* [What is required] The reader should set down exactly the lines from the one containing "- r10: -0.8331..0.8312" through the last line of the material, omitting every picture.
#### Supplied material
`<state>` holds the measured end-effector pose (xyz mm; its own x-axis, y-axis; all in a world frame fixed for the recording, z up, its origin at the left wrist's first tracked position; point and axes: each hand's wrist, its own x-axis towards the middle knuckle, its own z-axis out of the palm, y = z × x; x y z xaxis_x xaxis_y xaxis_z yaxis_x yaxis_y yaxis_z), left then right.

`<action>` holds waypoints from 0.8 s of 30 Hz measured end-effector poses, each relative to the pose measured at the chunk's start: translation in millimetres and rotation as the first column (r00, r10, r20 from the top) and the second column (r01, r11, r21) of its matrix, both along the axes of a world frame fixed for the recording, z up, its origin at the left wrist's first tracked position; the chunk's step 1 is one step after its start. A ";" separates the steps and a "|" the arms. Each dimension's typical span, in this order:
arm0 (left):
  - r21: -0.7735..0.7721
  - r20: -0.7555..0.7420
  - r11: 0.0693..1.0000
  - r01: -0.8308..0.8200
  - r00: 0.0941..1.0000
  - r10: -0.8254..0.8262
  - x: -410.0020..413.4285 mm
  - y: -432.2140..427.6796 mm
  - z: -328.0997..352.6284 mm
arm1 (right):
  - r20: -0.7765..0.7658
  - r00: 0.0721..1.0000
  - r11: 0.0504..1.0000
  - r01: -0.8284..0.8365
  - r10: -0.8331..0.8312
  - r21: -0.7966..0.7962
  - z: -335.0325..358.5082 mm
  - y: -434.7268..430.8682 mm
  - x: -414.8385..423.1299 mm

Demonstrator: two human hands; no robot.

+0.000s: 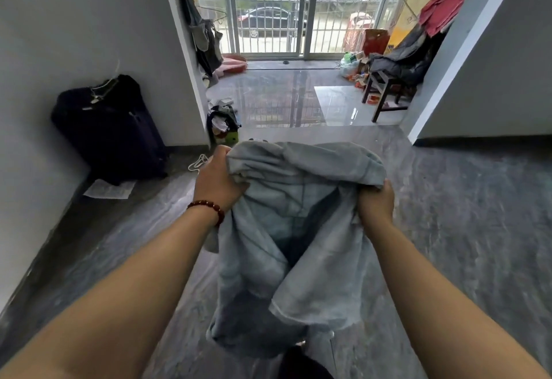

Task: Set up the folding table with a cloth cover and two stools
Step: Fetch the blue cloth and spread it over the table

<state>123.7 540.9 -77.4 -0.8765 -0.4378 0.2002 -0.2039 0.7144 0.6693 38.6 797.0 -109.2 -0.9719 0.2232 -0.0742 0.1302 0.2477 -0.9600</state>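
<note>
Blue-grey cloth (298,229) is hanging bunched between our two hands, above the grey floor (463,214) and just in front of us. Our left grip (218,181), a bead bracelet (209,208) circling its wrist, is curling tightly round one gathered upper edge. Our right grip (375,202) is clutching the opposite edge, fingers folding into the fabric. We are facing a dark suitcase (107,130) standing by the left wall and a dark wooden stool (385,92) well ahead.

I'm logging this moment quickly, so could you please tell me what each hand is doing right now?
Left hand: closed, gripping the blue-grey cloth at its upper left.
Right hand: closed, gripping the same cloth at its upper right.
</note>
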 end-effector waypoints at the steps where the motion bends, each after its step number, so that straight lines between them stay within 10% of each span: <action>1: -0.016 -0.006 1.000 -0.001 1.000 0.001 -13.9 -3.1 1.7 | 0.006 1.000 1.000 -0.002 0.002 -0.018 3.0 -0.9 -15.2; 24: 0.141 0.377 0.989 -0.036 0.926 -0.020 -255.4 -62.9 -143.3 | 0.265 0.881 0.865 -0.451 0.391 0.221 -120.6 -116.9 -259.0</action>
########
* [Task result]
  - r10: -0.8331..0.8312
  - r21: -0.7966..0.7962
  - z: -335.0325..358.5082 mm
  - y: -434.7268..430.8682 mm
  - x: -414.8385..423.1299 mm

Demonstrator: two human hands; no robot.

+0.000s: 

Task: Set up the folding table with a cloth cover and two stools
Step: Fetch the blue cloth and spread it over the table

<state>123.7 540.9 -77.4 -0.8765 -0.4378 0.2002 -0.2039 0.7144 0.6693 38.6 797.0 -109.2 -0.9719 0.2232 -0.0742 0.1302 0.2477 -0.9600</state>
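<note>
Blue-grey cloth (298,229) is hanging bunched between our two hands, above the grey floor (463,214) and just in front of us. Our left grip (218,181), a bead bracelet (209,208) circling its wrist, is curling tightly round one gathered upper edge. Our right grip (375,202) is clutching the opposite edge, fingers folding into the fabric. We are facing a dark suitcase (107,130) standing by the left wall and a dark wooden stool (385,92) well ahead.

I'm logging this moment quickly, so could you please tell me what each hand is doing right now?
Left hand: closed, gripping the blue-grey cloth at its upper left.
Right hand: closed, gripping the same cloth at its upper right.
</note>
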 end-effector waypoints at the steps where the motion bends, each after its step number, so that straight lines between them stay within 10% of each span: <action>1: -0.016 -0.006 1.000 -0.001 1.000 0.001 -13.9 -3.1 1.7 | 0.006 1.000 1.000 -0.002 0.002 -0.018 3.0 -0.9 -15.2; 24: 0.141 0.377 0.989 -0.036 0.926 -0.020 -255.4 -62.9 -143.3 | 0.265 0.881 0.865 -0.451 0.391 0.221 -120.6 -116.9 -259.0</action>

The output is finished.